Thus, as Kelso asserted, “the government continues to discharge its responsibility for the health and prosperity of the economy through coerced trickle-down; in other words, through redistribution achieved by the rigging of labor prices, by taxation to support redistribution and job “creation,” or subsidization by inflation and by all kinds of welfare, open and concealed.”
Employment in the brave new world, Kelso proposed, starts at the time one “enters the economic world as a labor worker, to become increasingly a capital worker as you go along, and at some point to retire as a labor worker and continue to participate in production and to earn income as a capital worker until the day you die.”
Kelso once wrote: “It doesn’t make any difference what’s going on in the scientific world or the business world or the industrial world, we still believe full employment will solve our income distribution problems. This is what major political figures have always maintained.”
Kelso also was quoted as saying, “Conventional wisdom says there is only one way to earn a living, and that’s to work. Conventional wisdom effectively treats capital (land, structures, machines, and the like) as though it were a kind of holy water that, sprinkled on or about labor, makes it more productive. Thus, if you have a thousand people working in a factory and you increase the design and power of the machinery so that one hundred men can now do what a thousand did before, conventional wisdom says, ‘Voila! The productivity of the labor has gone up 900 percent!’ I say ‘hogwash.’ All you’ve done is wipe out 90 percent of the jobs, and even the remaining ten percent are probably sitting around pushing buttons. What the economy needs is a way of legitimately getting capital ownership into the hands of the people who now don’t have it.”

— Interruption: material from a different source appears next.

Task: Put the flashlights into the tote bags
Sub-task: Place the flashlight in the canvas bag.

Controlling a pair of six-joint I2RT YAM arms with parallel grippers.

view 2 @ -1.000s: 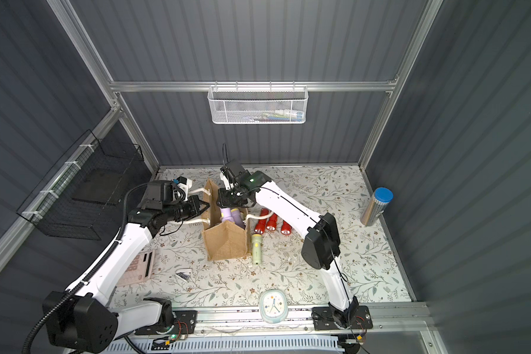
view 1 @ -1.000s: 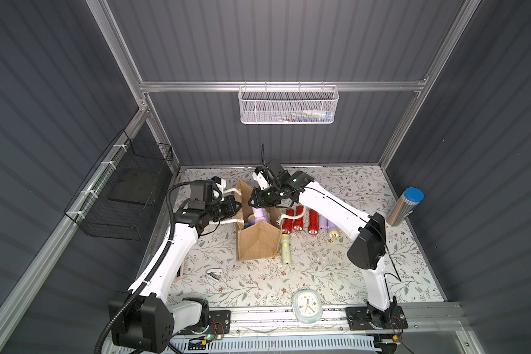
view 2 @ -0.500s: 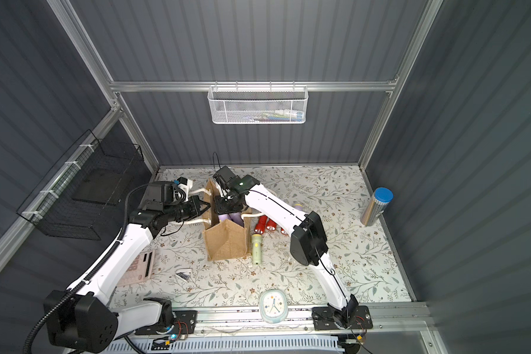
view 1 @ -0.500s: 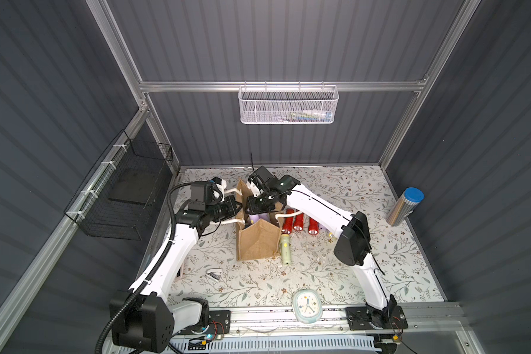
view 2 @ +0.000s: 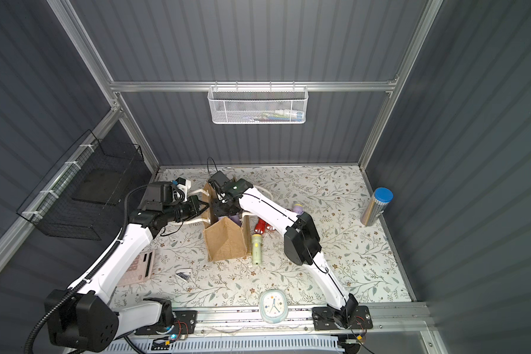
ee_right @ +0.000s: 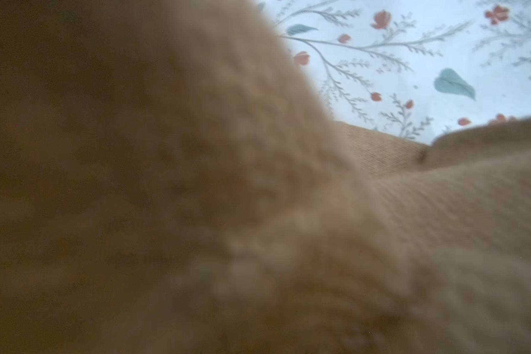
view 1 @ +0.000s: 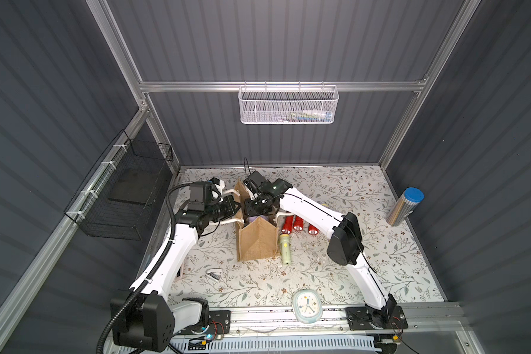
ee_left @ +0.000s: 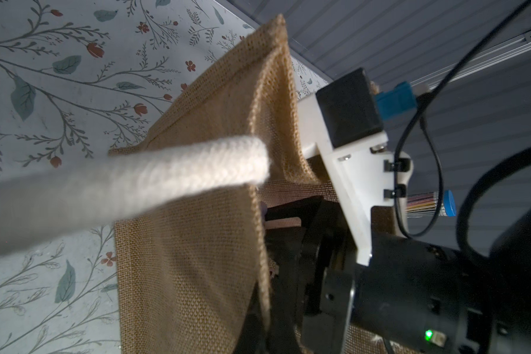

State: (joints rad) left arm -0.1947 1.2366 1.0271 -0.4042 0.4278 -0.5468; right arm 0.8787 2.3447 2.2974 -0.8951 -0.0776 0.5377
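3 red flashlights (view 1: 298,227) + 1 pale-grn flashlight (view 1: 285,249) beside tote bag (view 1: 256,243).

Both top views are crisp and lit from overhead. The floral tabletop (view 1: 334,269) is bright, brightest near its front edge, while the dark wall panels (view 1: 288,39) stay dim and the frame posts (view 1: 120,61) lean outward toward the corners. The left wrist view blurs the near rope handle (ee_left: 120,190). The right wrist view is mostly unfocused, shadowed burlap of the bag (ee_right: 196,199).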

The capitalism practiced today is what, for a long time, I have termed “Hoggism,” propelled by greed. “Hoggism” institutionalizes greed (creating concentrated capital ownership, monopolies, and special privileges) and the sheer love of power over others. “Hoggism” is about the ability of greedy rich people to manipulate the lives of people who struggle with declining labor worker earnings and job opportunities, and then accumulate the bulk of the money through monopolized productive capital ownership. Our scientists, engineers, and executive managers who are not owners themselves, except for those in the highest employed positions, are encouraged to work to destroy employment by making the capital worker more productive. How much employment can be destroyed by substituting machines for people is a measure of their success––always focused on producing at the lowest cost. Only the people who already own productive capital are the beneficiaries of their work, as they systematically concentrate more and more capital ownership in their stationary 1 percent ranks. Yet the 1 percent are not the people who do the overwhelming consuming. The result is the consumer populous is not able to get the money to buy the products and services produced as a result of substituting machines for people. And yet you can’t have mass production without mass human consumption. It is the exponential disassociation of production and consumption that is the problem in the United States economy, and the reason that ordinary citizens must gain access to productive capital ownership to improve their economic well-being.
Kelso postulated: “When consumer earning power is systematically acquired in the course of the normal operations of the economy by people who need and want more consumer goods and services, the production of goods and services should rise to unprecedented levels; the quality and craftsmanship of goods and services, freed of the cornercutting imposed by the chronic shortage of consumer purchasing power, should return to their former high levels; competition should be brisk; and the purchasing power of money should remain stable year after year.”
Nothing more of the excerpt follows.